Opposite Jochebed was Rebekah, who was selfish, because her efforts were
1. Comfortable. She did what felt good to her.
2. Convenient. She did what came easy for her. She didn’t trust God with the unknown but worked to make prophecy come to pass in her own strength.
3. Calculating. She spent a great amount of time figuring out how to scheme, a method that was within her reach.
So though we must strive to be like Jochebed, there are a lot of reasons we fail and are blind mothers. Pastor Renee outlined these practical reasons in her blog post on Monday, which is definitely where Rebekah fell, but I want us to consider spiritual implications:
“This know also, that in the last days perilous times shall come. For men shall be lovers of their own selves, covetous, boasters, proud, blasphemers, disobedient to parents, unthankful, unholy, without natural affection, trucebreakers, false accusers, incontinent, fierce, despisers of those that are good, traitors, heady, highminded, lovers of pleasures more than lovers of God; having a form of godliness, but denying the power thereof: from such turn away” (2 Timothy 3:1-5) (italics mine).
So while we are working hard against our natural selfish tendencies, we must also work hard against our two other enemies, the world and the devil. These perilous times have come and mothers now lack “natural affection” for their children. A mother should naturally want her children, care for her children, fight for her children, and raise her children to be the best they can be. But this lacking of natural affection has entered our cultural landscape, has spread into Christianity, and has made many of us challenge the biblical notions of nurturing our children. What we are up against is more than a flesh and cultural war but a spiritual battle that only God’s word can equip us to handle. Timothy tells us to “turn away” from people who don’t have natural affection. This includes you turning away from the you that lacks natural affection and seeking God to restore to you what is essentially your birthright as a mother.

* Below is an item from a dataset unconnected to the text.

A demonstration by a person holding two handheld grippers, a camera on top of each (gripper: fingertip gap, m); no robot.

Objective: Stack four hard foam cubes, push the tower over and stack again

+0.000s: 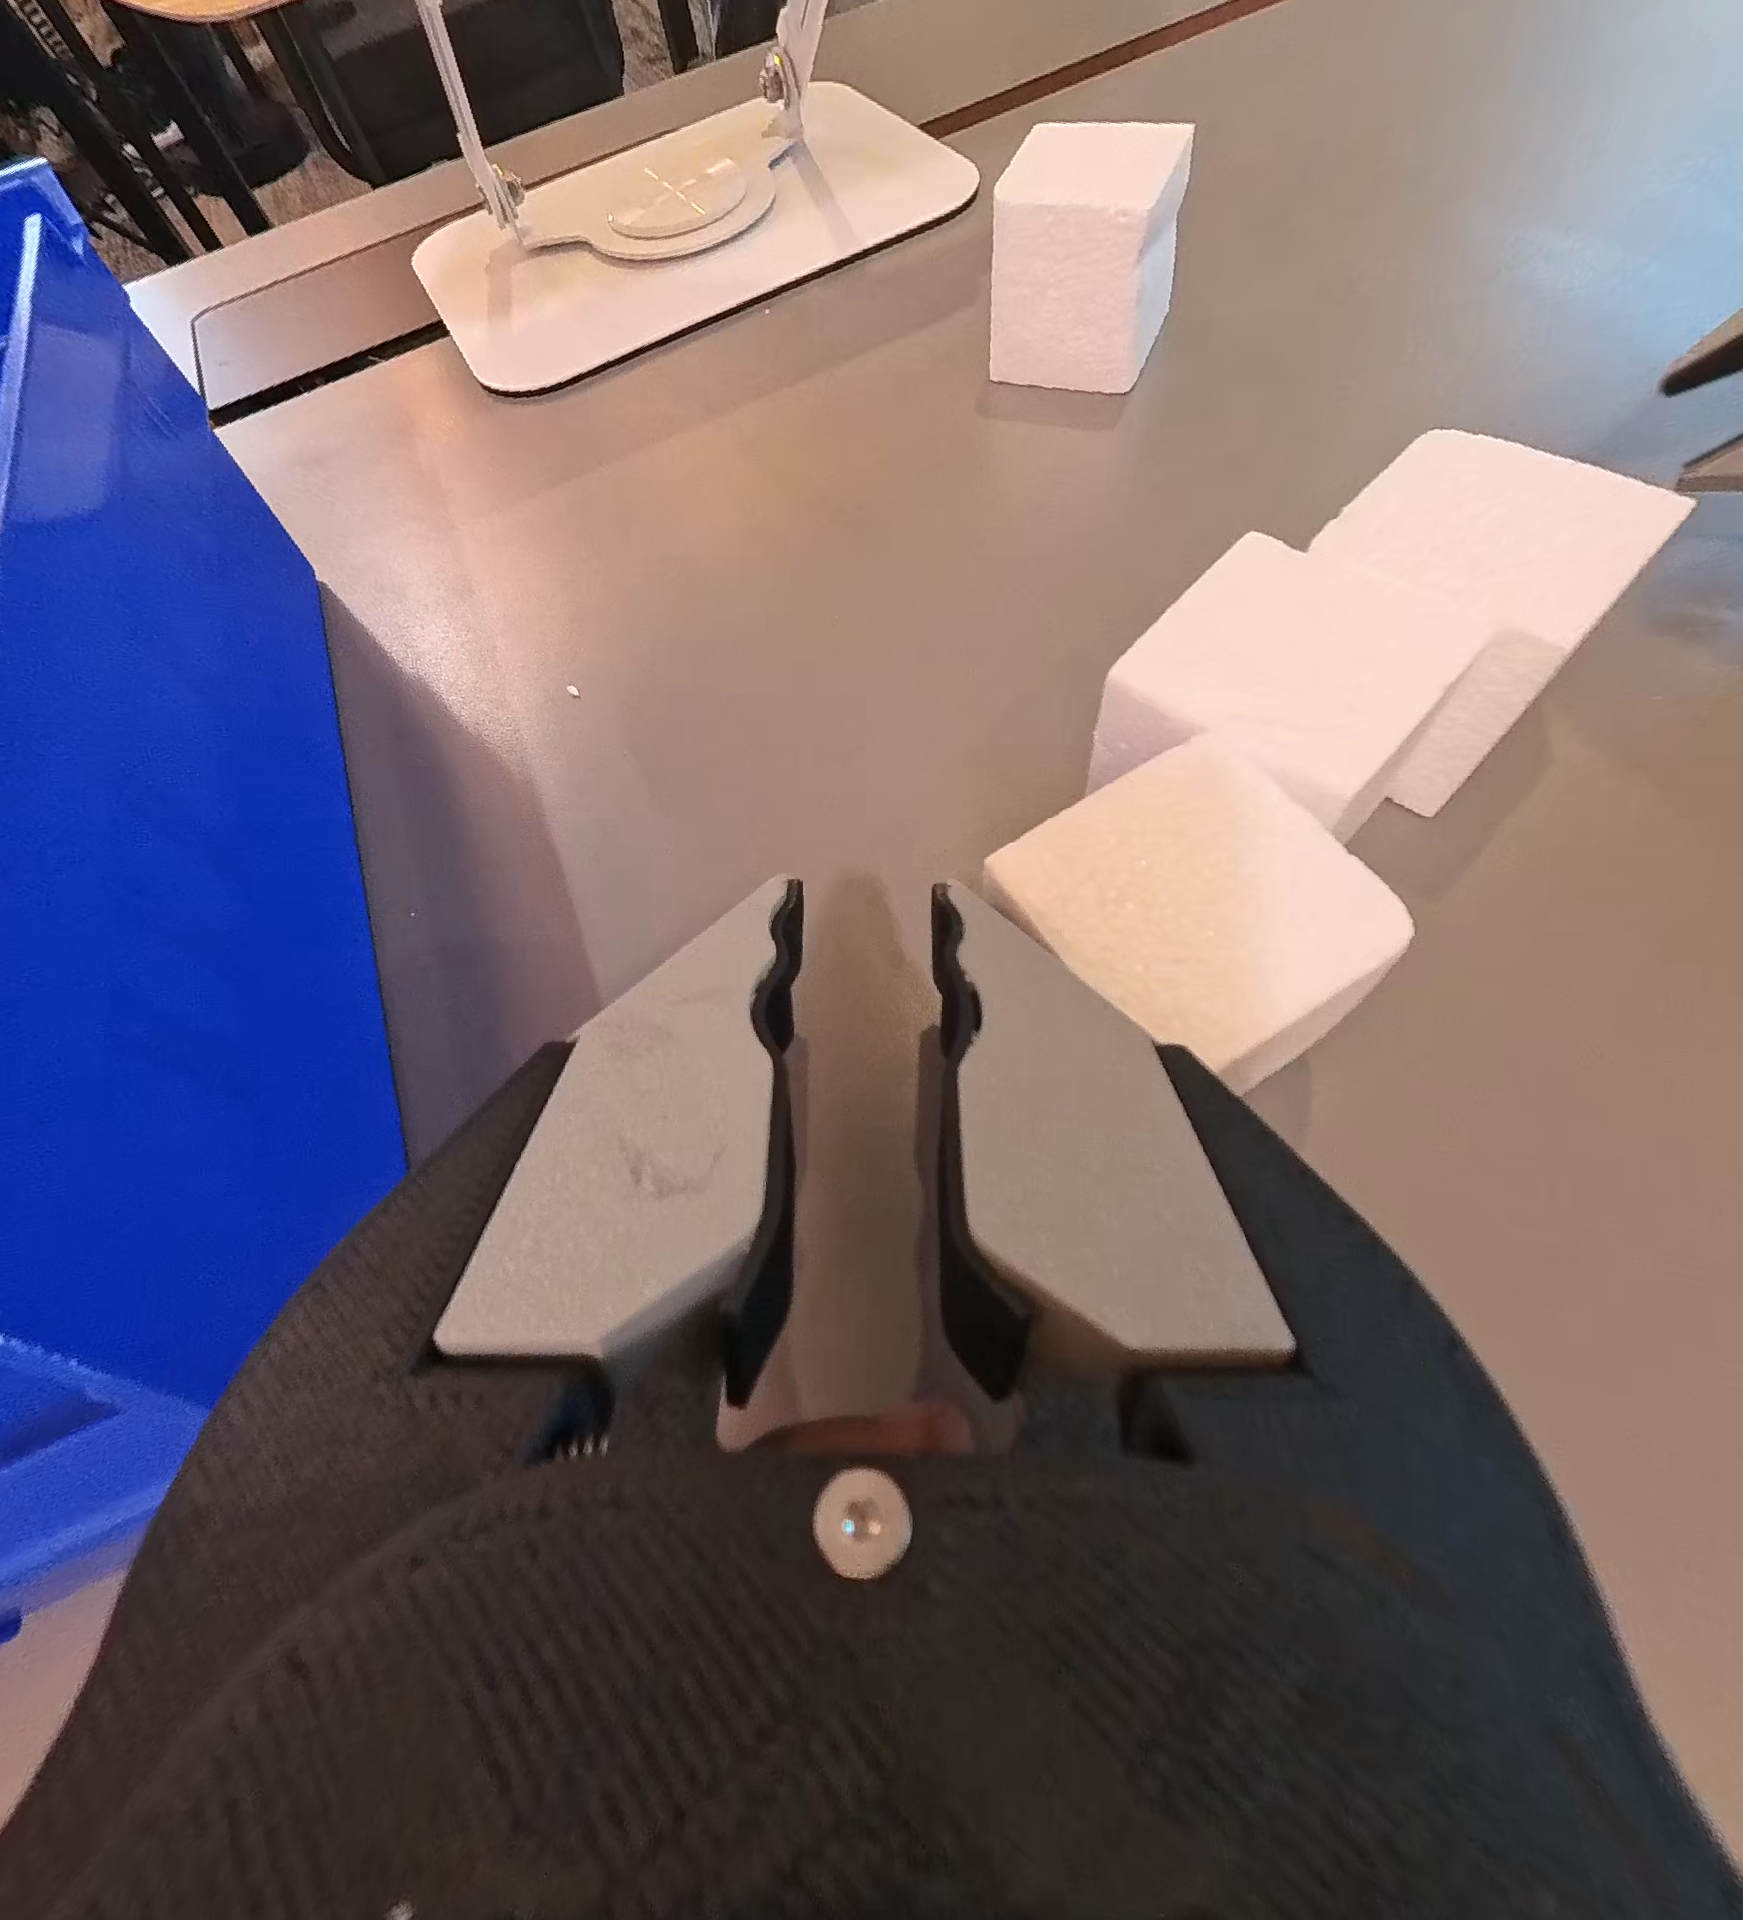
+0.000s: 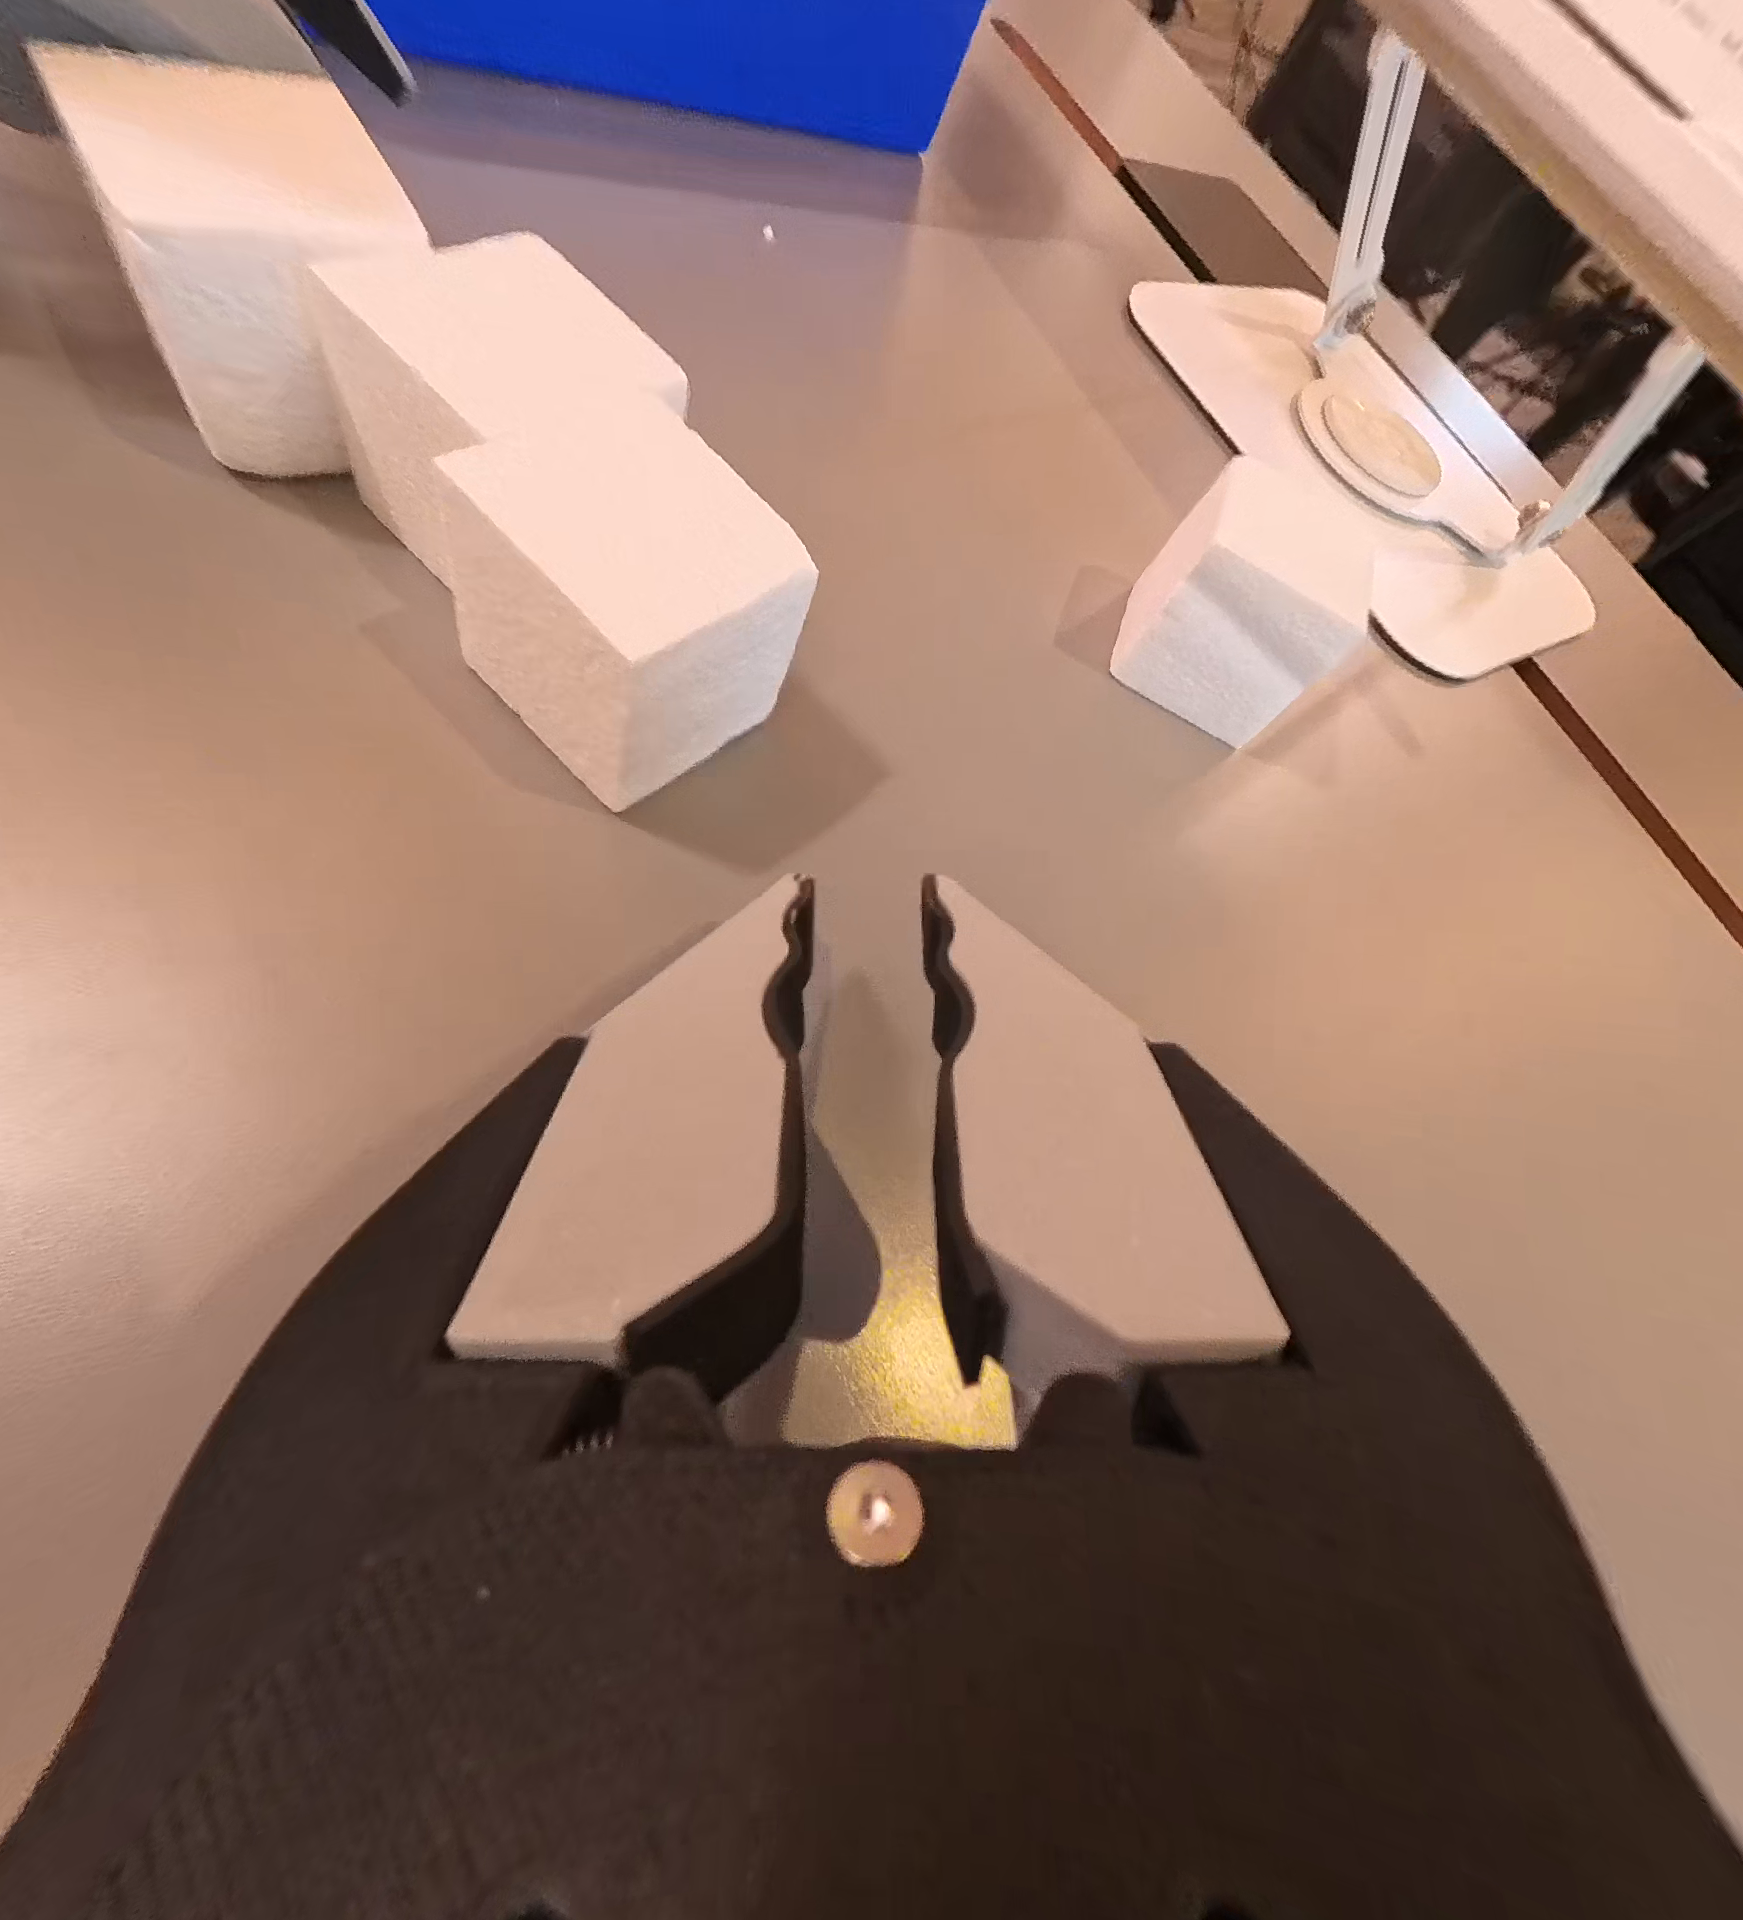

So I urge you mothers to gird your loins with truth, and put on the whole armor of God that you may be able to withstand Satan’s schemes that have duped many of us to believe that it’s okay to be a Rebekah and too much work to be a Jochebed (Ephesians 6:10-18). Don’t fall for his lies but believe that God can restore to you natural affection for your children so you raise them to be the godly seed that they are supposed to be.